Some legal experts said that remarks like those might not necessarily result in serious penalties and could be little more than a judge using his bully pulpit to nudge complex cases toward completion.
“I suspect that judges are using the law to poke and prod at prosecutors, not necessarily to make dramatic decisions,” said Jeffrey L. Fisher, a professor at Stanford Law School.
Still, lawyers keep bringing up the issue.
A couple of weeks ago, a lawyer for Robert Gieswein, a Colorado man who was among the first rioters to break into the Capitol, urged Judge Emmet G. Sullivan to keep what is known as the speedy trial clock running in the case. Under federal law, a trial must begin within 70 days of a defendant being formally indicted, though the clock can be paused for various reasons.
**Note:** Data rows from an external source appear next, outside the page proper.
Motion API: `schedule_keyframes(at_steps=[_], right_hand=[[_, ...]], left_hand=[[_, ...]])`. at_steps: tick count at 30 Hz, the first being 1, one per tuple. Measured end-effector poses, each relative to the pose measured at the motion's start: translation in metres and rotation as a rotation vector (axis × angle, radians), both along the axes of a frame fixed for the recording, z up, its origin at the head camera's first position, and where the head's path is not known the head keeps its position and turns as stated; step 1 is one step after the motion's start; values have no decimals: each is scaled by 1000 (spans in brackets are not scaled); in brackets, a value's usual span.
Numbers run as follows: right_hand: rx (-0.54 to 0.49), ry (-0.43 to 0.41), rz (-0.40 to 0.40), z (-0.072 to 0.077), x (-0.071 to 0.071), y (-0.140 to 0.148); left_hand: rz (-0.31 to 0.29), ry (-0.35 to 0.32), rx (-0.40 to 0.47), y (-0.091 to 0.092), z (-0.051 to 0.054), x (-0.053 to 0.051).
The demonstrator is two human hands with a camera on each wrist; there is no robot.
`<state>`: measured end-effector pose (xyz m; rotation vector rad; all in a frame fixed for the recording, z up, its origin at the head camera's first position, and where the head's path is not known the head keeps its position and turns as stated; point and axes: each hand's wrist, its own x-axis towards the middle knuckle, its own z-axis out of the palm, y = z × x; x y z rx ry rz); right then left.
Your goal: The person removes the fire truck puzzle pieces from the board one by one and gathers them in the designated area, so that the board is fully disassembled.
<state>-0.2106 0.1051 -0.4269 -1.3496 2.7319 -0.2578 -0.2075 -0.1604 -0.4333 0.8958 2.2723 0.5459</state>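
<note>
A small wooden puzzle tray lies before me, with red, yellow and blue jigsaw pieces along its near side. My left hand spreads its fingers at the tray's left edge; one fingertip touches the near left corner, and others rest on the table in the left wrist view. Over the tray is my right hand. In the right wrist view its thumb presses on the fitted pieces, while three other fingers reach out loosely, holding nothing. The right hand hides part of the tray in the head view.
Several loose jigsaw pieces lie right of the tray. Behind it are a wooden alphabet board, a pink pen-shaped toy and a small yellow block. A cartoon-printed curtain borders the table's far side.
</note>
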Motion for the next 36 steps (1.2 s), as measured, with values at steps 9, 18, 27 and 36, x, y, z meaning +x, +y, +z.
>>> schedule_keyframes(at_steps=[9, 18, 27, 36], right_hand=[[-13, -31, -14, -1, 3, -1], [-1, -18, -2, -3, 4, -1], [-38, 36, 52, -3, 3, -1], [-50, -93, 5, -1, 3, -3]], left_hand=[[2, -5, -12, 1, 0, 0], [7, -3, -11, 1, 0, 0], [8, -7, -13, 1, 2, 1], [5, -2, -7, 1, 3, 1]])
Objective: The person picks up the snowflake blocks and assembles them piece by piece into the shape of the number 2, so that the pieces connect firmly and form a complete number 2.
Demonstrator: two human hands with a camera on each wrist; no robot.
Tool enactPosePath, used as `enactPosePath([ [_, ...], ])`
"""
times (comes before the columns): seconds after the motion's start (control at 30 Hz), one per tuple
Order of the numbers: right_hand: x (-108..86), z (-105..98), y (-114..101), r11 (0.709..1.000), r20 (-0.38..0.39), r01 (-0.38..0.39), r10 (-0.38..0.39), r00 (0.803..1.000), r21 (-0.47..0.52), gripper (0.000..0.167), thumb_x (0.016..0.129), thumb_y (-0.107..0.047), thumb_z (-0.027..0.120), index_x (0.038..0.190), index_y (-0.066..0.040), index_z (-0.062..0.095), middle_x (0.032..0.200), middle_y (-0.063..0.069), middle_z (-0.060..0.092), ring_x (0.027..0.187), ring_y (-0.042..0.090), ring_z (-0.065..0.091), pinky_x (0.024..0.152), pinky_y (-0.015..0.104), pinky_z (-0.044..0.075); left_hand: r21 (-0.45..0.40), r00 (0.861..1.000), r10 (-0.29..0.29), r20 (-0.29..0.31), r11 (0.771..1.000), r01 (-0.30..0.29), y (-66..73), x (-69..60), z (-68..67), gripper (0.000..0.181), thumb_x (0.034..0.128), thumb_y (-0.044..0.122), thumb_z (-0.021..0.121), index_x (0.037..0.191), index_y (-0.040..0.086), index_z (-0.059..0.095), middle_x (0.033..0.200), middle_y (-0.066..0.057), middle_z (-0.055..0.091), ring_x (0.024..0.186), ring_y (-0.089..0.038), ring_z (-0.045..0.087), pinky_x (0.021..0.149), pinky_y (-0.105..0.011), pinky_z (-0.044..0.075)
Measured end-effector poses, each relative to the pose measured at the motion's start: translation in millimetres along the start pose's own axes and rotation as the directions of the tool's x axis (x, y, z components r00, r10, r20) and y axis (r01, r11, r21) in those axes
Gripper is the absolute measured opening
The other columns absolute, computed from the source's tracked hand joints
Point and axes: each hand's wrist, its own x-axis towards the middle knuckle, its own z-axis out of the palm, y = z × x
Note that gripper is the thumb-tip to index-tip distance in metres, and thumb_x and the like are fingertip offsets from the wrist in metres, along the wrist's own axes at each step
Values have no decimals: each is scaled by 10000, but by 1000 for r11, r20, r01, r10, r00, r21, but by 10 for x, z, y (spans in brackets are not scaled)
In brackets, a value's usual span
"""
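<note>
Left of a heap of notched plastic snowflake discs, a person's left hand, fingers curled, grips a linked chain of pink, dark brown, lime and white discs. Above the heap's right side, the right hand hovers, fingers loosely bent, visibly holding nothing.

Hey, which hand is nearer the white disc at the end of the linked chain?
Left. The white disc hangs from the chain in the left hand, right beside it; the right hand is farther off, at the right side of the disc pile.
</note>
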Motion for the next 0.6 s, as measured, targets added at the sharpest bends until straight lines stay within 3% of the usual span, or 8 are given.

Echoing Judge McFadden, Mr. Gieswein’s lawyer, Ann Mason Rigby, told Judge Sullivan that the delays were the fault of the government, which kept arresting people, increasing the amount of evidence that had to be collected, processed and turned over to the defense.
Judge Sullivan, however, saw the matter differently. He suggested that the fault lay not in the number of the government’s arrests but in the number of rioters who breached the Capitol.
“The problem,” he said, “started on Jan. 6 itself.”